Practical Bazel: Using Rulesets from Non-Public GitHub Repositories
Practical Bazel bazel GitHub
Published: 2022-11-09
Practical Bazel: Using Rulesets from Non-Public GitHub Repositories

At work, we have a number of custom-written Bazel rulesets stored in organization repositories on GitHub1. This post explains how we use these non-public rulesets in our Bazel projects.

Update 2023-05-23: You may also want to read my blog post Practical Bazel: Downloading Private Release Assets from GitHub.

In order to download code from a GitHub private repository, one must provide authentication credentials as part of the request.

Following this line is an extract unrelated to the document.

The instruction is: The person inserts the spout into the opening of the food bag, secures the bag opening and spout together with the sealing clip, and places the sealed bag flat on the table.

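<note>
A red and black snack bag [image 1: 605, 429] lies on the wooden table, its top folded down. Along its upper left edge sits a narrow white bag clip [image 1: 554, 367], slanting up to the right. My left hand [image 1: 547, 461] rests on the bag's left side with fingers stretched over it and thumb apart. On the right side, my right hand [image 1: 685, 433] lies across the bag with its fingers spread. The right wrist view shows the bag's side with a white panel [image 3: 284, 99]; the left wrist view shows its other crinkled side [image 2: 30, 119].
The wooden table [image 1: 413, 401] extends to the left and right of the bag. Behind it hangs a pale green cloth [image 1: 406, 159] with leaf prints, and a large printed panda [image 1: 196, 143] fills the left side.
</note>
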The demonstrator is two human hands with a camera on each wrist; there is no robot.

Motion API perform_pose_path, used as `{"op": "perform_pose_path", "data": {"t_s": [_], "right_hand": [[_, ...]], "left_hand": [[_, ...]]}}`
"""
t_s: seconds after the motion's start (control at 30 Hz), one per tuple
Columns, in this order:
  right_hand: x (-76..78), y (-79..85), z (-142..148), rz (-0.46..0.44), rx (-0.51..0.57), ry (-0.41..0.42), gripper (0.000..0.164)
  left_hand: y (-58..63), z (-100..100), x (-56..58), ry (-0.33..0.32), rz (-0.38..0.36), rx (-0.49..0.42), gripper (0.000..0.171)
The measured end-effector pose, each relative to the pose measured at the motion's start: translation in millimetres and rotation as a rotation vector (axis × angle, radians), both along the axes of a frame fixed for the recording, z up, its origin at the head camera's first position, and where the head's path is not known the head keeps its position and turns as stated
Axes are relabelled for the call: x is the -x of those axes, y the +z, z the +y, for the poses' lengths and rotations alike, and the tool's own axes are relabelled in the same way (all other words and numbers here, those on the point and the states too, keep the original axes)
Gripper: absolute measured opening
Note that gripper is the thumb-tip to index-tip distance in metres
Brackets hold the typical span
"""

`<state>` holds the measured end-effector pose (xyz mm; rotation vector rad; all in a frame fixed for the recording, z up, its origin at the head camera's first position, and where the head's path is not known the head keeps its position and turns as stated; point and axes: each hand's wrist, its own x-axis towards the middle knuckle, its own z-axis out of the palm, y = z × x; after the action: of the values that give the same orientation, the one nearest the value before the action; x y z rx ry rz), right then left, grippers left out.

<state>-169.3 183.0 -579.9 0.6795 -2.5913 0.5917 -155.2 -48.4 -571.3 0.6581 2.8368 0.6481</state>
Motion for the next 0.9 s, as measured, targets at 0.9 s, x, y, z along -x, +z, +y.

The easiest way to do this is to create a GitHub personal access token (PAT) and use HTTP bearer authentication with this token.

A PAT is a 40-character string that looks something like gho_n2d.... PATs are typically set up in the GitHub UI or using the GitHub REST API, but a quick-and-dirty-way to get one is to install the GitHub CLI, authenticate using gh auth login, and retrieve the PAT that the CLI uses with gh auth token.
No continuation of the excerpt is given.